Ziva ist der Name des wachsamen Helfers auf einigen Baustellen in Europa. Hergestellt vom britischen Robotertechnik-Unternehmen „Casta Spes Technologies“, soll er nicht nur überwachen, wer sich auf der Baustelle aufhält, sondern auch für mehr Sicherheit allgemein sorgen. Der kleine, zweirädrige Roboter unterstützt die Bauarbeiter außerdem bei der Baustellendokumentation und verfügt über eine biometrische Gesichtserkennungstechnologie. Denn: Ziva weiß ganz genau, welche Personen und Fahrzeuge sich auf der Baustelle aufhalten dürfen – und welche eben nicht. Zudem ist er relativ schnell und rollt mit über 17 Kilometern pro Stunde über den Baugrund. Bisher gibt es die künstlichen Wächter erst in Europa, wie das Biometrik-Newsportal biometricupdate.com berichtet.

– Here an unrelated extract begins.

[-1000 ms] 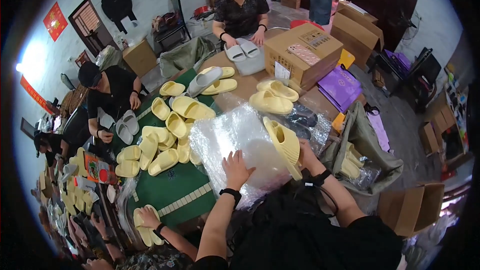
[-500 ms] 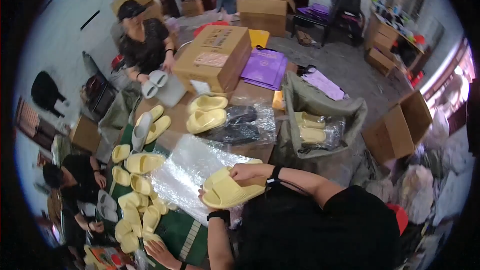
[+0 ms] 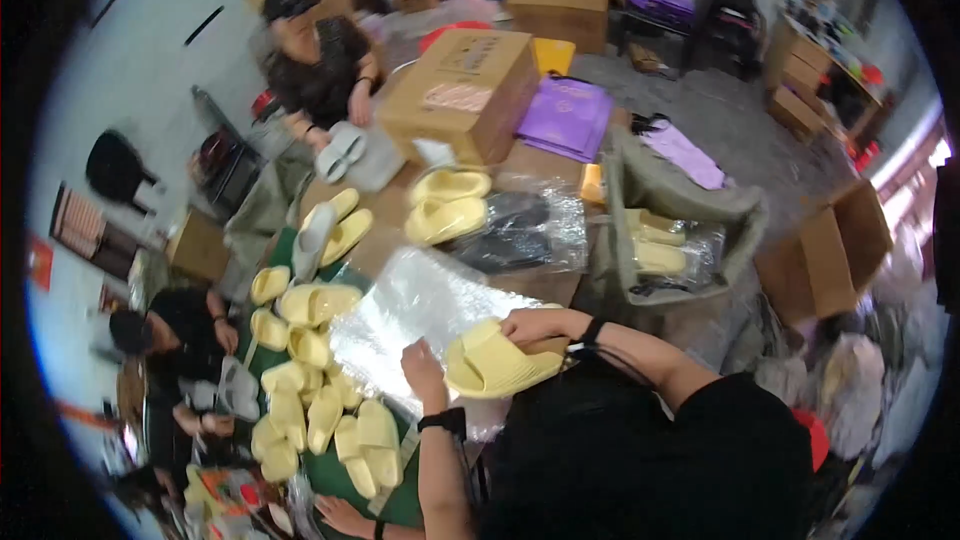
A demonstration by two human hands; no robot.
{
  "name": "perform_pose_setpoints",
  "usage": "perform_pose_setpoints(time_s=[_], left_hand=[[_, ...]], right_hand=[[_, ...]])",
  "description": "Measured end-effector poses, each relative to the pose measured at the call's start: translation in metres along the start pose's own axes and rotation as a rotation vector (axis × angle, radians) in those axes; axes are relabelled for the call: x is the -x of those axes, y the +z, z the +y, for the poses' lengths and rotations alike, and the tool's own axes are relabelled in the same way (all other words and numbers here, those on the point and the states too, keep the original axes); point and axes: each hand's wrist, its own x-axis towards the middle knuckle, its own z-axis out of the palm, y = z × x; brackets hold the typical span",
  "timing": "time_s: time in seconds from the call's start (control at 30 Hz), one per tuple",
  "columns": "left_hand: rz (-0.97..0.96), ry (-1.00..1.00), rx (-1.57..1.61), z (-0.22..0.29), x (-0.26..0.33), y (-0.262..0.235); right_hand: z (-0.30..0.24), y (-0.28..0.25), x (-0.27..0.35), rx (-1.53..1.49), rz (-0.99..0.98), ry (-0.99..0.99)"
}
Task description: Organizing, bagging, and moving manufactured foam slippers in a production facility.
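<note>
My right hand (image 3: 530, 325) is closed on a pair of pale yellow slide slippers (image 3: 495, 365), held one against the other in front of my body. My left hand (image 3: 424, 372) is beside their left end, apart from them, with its fingers drawn together; whether anything is in them is hidden. Beneath both hands a clear, shiny plastic bag (image 3: 400, 300) lies flat on the table. More yellow slippers (image 3: 312, 305) lie loosely heaped to the left. Farther back, another yellow pair (image 3: 447, 205) is next to dark slippers (image 3: 508, 230) in clear plastic.
A carton (image 3: 455, 100) and purple bags (image 3: 565, 115) are at the table's far side. To the right stands a grey-green sack (image 3: 735, 225) with bagged yellow slippers inside, then an open carton (image 3: 830, 255). Co-workers handle grey slippers (image 3: 240, 388) at the left; another person's hand (image 3: 345, 517) is near the lower edge.
My left hand has come off the slippers and moved a little away. A yellow pair now lies at the near left, where the co-worker's hand was; that hand has drawn back. The view has shifted.
</note>
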Motion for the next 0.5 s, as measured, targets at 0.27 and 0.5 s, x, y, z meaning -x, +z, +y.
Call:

Bei verschiedenen Tests in mehreren Umgebungen erweist sich die Akkulaufzeit von bis zu zwölf Stunden, weshalb er sich besonders gut für Baustellen eigne. Neu ist dieses Konzept der Casta Spes Technologies allerdings nicht. So gebe es laut biometricupdate.com etwa bereits den sogenannten „SpotWalk“. Dabei handelt es sich um einen mit einer App verbundenen Roboterhund. Er lässt sich für bestimmte Routen programmieren und kann mit Hilfe einer Kamera 260-Grad-Bilder vom Baufortschritt erstellen.